A federal jury Wednesday convicted reputed Spanish drug kingpin Álvaro López Tardón of money-laundering, finding him guilty of cleaning more than $20 million in cocaine profits in Spain through Miami’s luxury condominium and car markets.
López Tardón, who appeared stoic as the verdicts were read in Miami federal court, was found guilty of a single conspiracy charge that carries up to 20 years in prison and guilty of 13 money-laundering charges that carry up to 10 years each.
U.S. District Judge Joan Lenard scheduled his sentencing for Aug. 19.
The drama leading up to Wednesday’s conviction was heightened late Tuesday, when the 12 jurors said in a note that they had reached unanimous verdicts on some counts but were “divided” on others. The judge ordered them to continue deliberations, which began Friday after a six-week trial.
Once the jurors found López Tardón guilty, they gave the U.S. government permission to seize all of his assets acquired in Miami.
Before his arrest in 2011, López Tardón, 39, went on a wild spending spree. He snapped up 13 high-priced condos, including a $1 million-plus penthouse at the Continuum in South Beach, and 17 luxury cars, including a 2008 black Bugatti Veyron for $1.2 million and a 2003 black Ferrari Enzo for almost $1 million. That’s excluding Florida sales taxes.
López Tardón, accused of being the boss of a Spanish cocaine ring dubbed “Los Miami,” was a lone defendant standing trial.
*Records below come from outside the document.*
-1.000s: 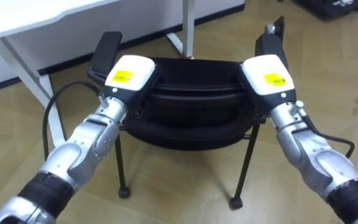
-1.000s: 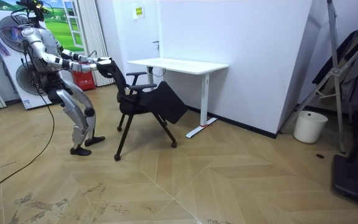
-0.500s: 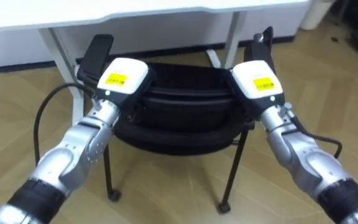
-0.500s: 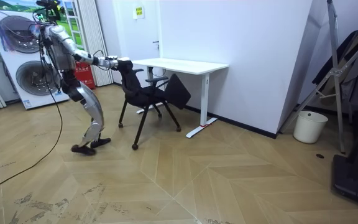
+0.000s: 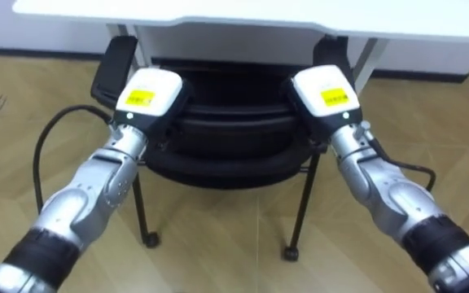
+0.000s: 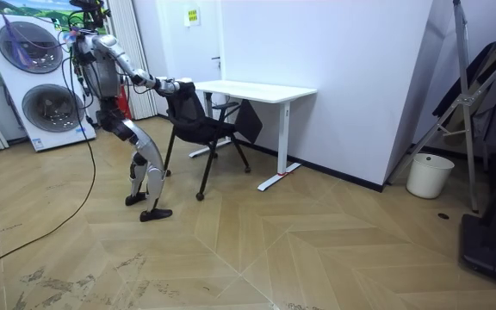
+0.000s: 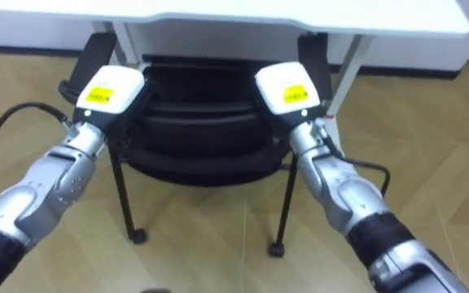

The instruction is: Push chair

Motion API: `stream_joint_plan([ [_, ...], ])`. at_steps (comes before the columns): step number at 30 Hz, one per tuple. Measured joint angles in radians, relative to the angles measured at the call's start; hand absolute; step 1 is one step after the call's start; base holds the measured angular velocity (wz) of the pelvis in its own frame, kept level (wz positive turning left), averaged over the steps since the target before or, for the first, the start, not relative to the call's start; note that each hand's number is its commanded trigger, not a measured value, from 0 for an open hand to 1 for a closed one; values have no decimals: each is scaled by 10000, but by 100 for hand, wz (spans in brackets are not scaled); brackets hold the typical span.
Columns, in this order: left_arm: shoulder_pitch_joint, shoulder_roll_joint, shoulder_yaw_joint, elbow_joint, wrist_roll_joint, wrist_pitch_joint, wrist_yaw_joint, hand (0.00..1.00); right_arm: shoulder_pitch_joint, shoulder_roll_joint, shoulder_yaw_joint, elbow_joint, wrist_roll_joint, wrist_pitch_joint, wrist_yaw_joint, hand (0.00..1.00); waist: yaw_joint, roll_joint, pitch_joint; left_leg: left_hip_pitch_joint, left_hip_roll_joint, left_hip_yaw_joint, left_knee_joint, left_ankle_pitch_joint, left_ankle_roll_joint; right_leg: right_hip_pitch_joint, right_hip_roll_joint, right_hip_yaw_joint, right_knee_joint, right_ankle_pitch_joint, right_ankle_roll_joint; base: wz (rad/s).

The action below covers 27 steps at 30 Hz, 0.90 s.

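Chair at white desk on wood floor; left hand, right hand grip unclear.

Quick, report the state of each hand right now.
Left hand: on the back of the chair; open or shut cannot be told.
Right hand: on the chair's back too; cannot be told.

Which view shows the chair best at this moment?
The room view: the whole chair shows there, backrest to legs, at the desk. The eye views show its backrest and two legs from above.
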Motion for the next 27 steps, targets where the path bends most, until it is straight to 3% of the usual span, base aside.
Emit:
stream_joint_plan([
  [6,-1,17,95,30,107,-43,218,100,-15,3,-98,-3,-68,-145,5,100,-12,-37,12,86,163,207,-50,-19,-22,125,55,-88,-63,-174,49,5],
  [12,50,0,-134,188,139,-25,341,100,281,199,-368,66,-350,-296,59,100,-129,-36,23,143,408,383,720,-37,-45,547,105,-275,69,-494,44,10],
  [18,77,-146,-376,618,130,-55,827,100,464,199,-450,77,-435,-371,130,100,-351,60,23,618,296,624,77,-37,-45,833,50,-300,-147,-463,132,8],
  [22,113,-207,-376,583,125,61,999,100,512,210,-699,26,-683,-449,152,100,-378,198,-29,572,360,768,19,-18,-24,688,454,181,-354,-394,184,-2],
  [24,183,-333,-353,587,125,127,991,100,560,234,-780,-1,-824,-485,169,100,-386,300,-28,580,386,874,166,25,13,697,623,495,-424,-297,86,-9],
  [25,261,-345,-338,588,129,155,989,100,560,249,-755,0,-827,-477,199,100,-359,361,-25,354,529,1145,808,224,179,712,768,872,-456,-261,72,-28],
  [26,416,-374,-282,585,134,157,991,100,569,254,-684,4,-828,-470,286,100,-306,369,-10,-197,544,1122,1801,731,594,848,856,1341,-461,-250,79,-29],
  [27,519,-430,-255,590,143,143,986,100,643,221,-680,0,-830,-494,322,100,-295,352,-22,-370,323,989,1870,654,686,903,853,1609,-490,-276,87,-8],
])
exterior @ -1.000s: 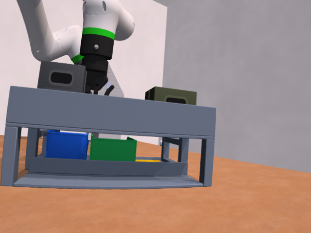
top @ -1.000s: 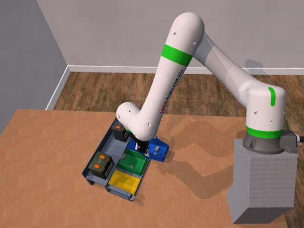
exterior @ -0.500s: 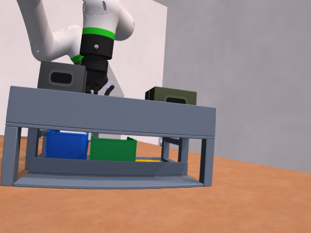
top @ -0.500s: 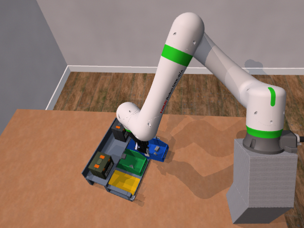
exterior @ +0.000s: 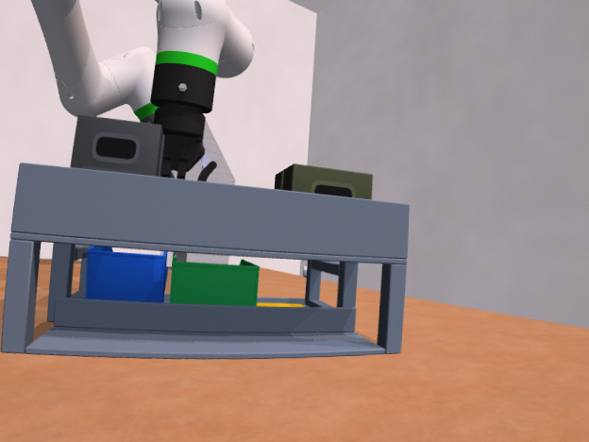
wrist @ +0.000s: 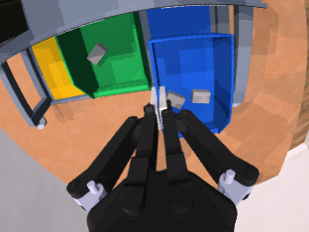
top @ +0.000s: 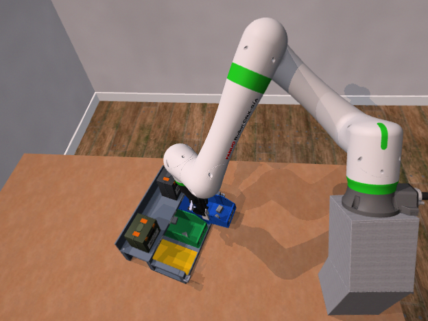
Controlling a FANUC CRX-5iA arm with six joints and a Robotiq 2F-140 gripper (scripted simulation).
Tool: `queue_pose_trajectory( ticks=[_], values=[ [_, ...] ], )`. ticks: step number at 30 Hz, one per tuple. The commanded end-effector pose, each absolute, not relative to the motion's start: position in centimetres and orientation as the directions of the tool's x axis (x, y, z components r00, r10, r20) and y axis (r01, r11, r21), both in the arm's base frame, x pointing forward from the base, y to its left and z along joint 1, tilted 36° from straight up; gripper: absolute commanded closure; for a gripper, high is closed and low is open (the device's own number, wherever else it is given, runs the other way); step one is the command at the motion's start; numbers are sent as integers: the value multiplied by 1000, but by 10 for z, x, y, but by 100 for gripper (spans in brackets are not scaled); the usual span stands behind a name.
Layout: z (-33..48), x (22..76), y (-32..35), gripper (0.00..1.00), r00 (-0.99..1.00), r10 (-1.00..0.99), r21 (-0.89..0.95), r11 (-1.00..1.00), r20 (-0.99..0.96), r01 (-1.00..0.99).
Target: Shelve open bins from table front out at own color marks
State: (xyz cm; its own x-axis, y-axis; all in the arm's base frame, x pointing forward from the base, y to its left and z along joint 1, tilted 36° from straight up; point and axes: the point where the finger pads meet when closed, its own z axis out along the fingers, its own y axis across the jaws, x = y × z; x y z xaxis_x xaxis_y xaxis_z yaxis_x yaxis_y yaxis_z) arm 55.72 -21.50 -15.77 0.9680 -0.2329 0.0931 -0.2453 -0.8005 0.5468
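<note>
The blue bin (top: pixel 218 210) stands at the end of the grey shelf's (top: pixel 160 224) low row, its rear end on the blue mark (wrist: pixel 179 18) and its front end sticking out over the table. Two grey parts (wrist: pixel 199 96) lie in it. My gripper (wrist: pixel 158 95) is shut on the blue bin's side wall, the one next to the green bin (top: pixel 187 228). The green bin sits in the middle place with a grey part (wrist: pixel 96 54) in it. In the exterior view the blue bin (exterior: pixel 125 274) and the green bin (exterior: pixel 213 281) stand side by side behind the lip, and the gripper (exterior: pixel 184 168) reaches down behind the top board.
A yellow mark (top: pixel 175 254) with no bin on it lies beside the green bin. Two dark boxes (top: pixel 167 186) (top: pixel 143 231) stand on the shelf's top board, one close to my wrist. The robot's grey pedestal (top: pixel 371 256) stands at the right.
</note>
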Motion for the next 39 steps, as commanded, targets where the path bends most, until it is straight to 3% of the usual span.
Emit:
queue_pose_trajectory(
  ticks=[1, 39],
  values=[
    [-157, 559, -215, 100, 968, -231, 547, -801, 96, -245],
    [-156, 568, -217, 100, 969, -219, 547, -801, 115, -245]
  ],
)
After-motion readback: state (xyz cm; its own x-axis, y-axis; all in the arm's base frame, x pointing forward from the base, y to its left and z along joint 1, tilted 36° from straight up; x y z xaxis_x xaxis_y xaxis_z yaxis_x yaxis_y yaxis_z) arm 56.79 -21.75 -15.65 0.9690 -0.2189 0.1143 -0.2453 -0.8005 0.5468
His brother, Artemio López Tardón, charged along with him, could not make the Miami trial because he is being held on drug-trafficking charges in Spain with dozens of other Spanish defendants.
“If you want to follow the little drug dealer, you follow the drugs,” Assistant U.S. Attorney Tony Gonzalez told jurors during closing arguments last week. “If you want to follow the big drug dealer, you follow the money.”
“He’s a really, really big drug dealer who made the mistake of moving his money into the United States,” Gonzalez said, calling López Tardón’s buying frenzy “mind-boggling” and pointing out that he spent about $1 million on fancy Audemars Piguet wristwatches alone.
To hide his role in the real estate transactions, López Tardón’s cash deals were carried out under the name of a shell company or straw buyer, including 11 purchases at The Mark on Brickell Bay Drive and One Miami on South Biscayne Boulevard, argued Gonzalez, who worked on the prosecution with Cristina Maxwell.
López Tardón’s defense attorney, Howard Srebnick, countered that the millions his client spent in Miami came from a family-owned exotic car dealership and an epicurean shop in Madrid — not from drug trafficking.
“The government is saying, ‘Look at all the cash, look at all the watches. He must be a drug dealer,’ ” Srebnick told jurors. “Well, let’s do the math.”
He called the family’s dealership and shop “legitimate businesses” that generated more than $20 million in revenue, citing Spanish government tax records.
Srebnick also told jurors that his client disclosed dozens of wire transfers from Spain to Miami, arguing that he was not trying to hide anything illicit from the U.S. government. “It was not a scheme to conceal,” said Srebnick, who worked on the defense with attorney Richard Klugh.
López Tardón lived off and on in Miami from 2001 to 2011. He resided in the penthouse suite at South Beach’s Continuum before his arrest by FBI and Internal Revenue Service agents in July 2011. Deemed a flight risk, he has been detained ever since in another high-rise building, the Miami Federal Detention Center, a few blocks from his former waterfront playground.
His alleged drug-trafficking empire began to crumble soon after his Santeria priest, Vincente Orlando Cardelle, got caught smuggling some of his cash through Miami International Airport earlier in 2011.
A one-time partner, David William Pollack, would later admit to hiding cocaine inside Peruvian pepper crates bound for López Tardón’s organization in Spain. Pollack was a key witness for the prosecution because his testimony established that López Tardón was involved in drug trafficking, which had to be proven as a basis for the money-laundering offense.
Also, a former girlfriend, Fabiani Krentz, acknowledged investing his drug profits in Miami’s soaring condominium market.
In 2012, all three pleaded guilty to federal charges in the investigation led by the FBI and IRS.
Another important witness for the prosecution was López Tardón’s separated wife, Sharon Cohen, who had worked for a Miami escort service when she met him in 2006. Cohen testified that he told her his phones were being tapped and that he was expecting to receive millions of dollars worth of euros from Spain.